Now there’s painting on one side and photography—that is, the picture as such—on the other. Photography has almost no reality; it is almost 100 percent picture. And painting always has reality: you can touch the paint; it has presence; but it always yields a picture. . . . I once took some small photographs and then smeared them with paint. That partly resolved the problem, and it’s really good—better than anything I could ever say on the subject.
—Gerhard Richter
Gagosian is pleased to present overpainted photographs by Gerhard Richter.

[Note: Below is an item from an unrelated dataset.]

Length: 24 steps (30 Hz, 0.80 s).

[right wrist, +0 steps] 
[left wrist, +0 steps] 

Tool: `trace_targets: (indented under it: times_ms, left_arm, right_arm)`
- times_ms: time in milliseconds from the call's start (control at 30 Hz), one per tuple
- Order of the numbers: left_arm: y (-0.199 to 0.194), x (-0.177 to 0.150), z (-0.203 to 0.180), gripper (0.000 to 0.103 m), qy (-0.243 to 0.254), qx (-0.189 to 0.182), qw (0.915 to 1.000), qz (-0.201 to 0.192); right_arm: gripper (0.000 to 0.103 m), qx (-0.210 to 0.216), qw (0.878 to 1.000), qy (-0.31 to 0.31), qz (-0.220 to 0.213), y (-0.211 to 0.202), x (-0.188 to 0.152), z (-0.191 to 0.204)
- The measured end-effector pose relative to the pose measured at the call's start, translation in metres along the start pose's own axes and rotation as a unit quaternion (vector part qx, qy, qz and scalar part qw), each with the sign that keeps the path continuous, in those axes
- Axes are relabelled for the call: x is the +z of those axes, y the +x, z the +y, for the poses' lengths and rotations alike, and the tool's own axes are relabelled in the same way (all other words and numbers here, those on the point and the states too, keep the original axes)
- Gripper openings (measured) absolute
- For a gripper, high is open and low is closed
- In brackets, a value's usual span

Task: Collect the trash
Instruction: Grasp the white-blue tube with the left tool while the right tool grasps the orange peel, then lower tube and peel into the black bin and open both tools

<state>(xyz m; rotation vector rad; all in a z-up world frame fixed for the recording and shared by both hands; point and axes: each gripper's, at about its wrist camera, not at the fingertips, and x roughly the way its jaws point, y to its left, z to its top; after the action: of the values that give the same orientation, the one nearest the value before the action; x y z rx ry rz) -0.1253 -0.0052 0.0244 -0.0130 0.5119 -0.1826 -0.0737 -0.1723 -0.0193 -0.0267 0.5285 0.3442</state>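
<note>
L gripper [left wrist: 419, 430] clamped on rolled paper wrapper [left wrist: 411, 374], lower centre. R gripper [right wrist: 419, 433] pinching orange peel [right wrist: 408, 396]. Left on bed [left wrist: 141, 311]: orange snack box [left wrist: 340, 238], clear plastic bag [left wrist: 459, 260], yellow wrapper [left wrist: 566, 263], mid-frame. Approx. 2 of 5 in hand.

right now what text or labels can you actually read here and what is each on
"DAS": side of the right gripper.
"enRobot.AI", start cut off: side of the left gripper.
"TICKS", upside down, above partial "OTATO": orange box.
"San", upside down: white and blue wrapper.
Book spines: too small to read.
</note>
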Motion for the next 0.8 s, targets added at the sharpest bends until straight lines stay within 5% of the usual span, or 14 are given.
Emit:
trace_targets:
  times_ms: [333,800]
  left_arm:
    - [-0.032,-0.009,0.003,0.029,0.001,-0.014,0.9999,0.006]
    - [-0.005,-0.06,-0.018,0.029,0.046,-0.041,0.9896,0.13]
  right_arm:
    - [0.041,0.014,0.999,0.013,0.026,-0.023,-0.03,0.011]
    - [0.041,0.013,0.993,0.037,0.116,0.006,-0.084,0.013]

Throughout his long and eminent career, Richter has expanded the potential of image making through a dialogue between old and new media. He began painting over photographs in the mid-1980s, at the very moment when New York Neo-Conceptual artists were engaging with questions of image appropriation and reproduction, and the German Neo-Expressionists were focusing rather on the sheer emotionality of paint. Richter has continued to bridge these two lines of inquiry into the present day, probing their tensions as photographic technologies become increasingly pervasive. Unlike his photo paintings of the 1960s (in which he translated found and personal photographs into arrestingly lifelike, out-of-focus paintings), the works in this exhibition retain their status as printed photographs—made with light rather than the artist’s hand—yet they are complicated by the application of paint, which merges photographic reproduction with abstract materiality.
Included in the exhibition are works from Museum Visit (2011), Richter’s largest series of overpainted photographs, comprising over two hundred individual images. Taken during a visit to Tate Modern in London during the run-up to Panorama, his retrospective at the museum in 2011–2012, the photographs capture the flux of visitors throughout a single day in a handful of specific locations. Richter narrates the increasing flow of visitors with different paint colours, obscuring areas with the squeegees he uses for his distinctive smeared abstractions. Screens of white communicate when there are few people in the galleries, and bright and bold colours indicate when the crowds and subsequent activity grow.
In other series, such as ‘Urban Landscapes’ (1989–2016), ‘Rural Landscapes’ (1988–2016), and ‘Firenze’ (2000), Richter likewise obscures and reveals specific details of natural vistas and city streets. The Firenze works comprise three photographs that Richter took in 1999 on the banks of the Arno River in Florence. Buildings, water, bridge, and sky are alternately covered and exposed, challenging the viewer to hone in on visual moments that might have otherwise escaped notice. Together, the overpainted photographs attest to the infinite variations in perception that exist from one person to another, and from one moment to the next—a reality that photography denies through its mechanical process, but one that Richter reintroduces with his applications of paint. Thus, in the overpainted photographs, two oppositional aspects of his process—a narrowing-in on the specific and an embrace of ambiguity—are united.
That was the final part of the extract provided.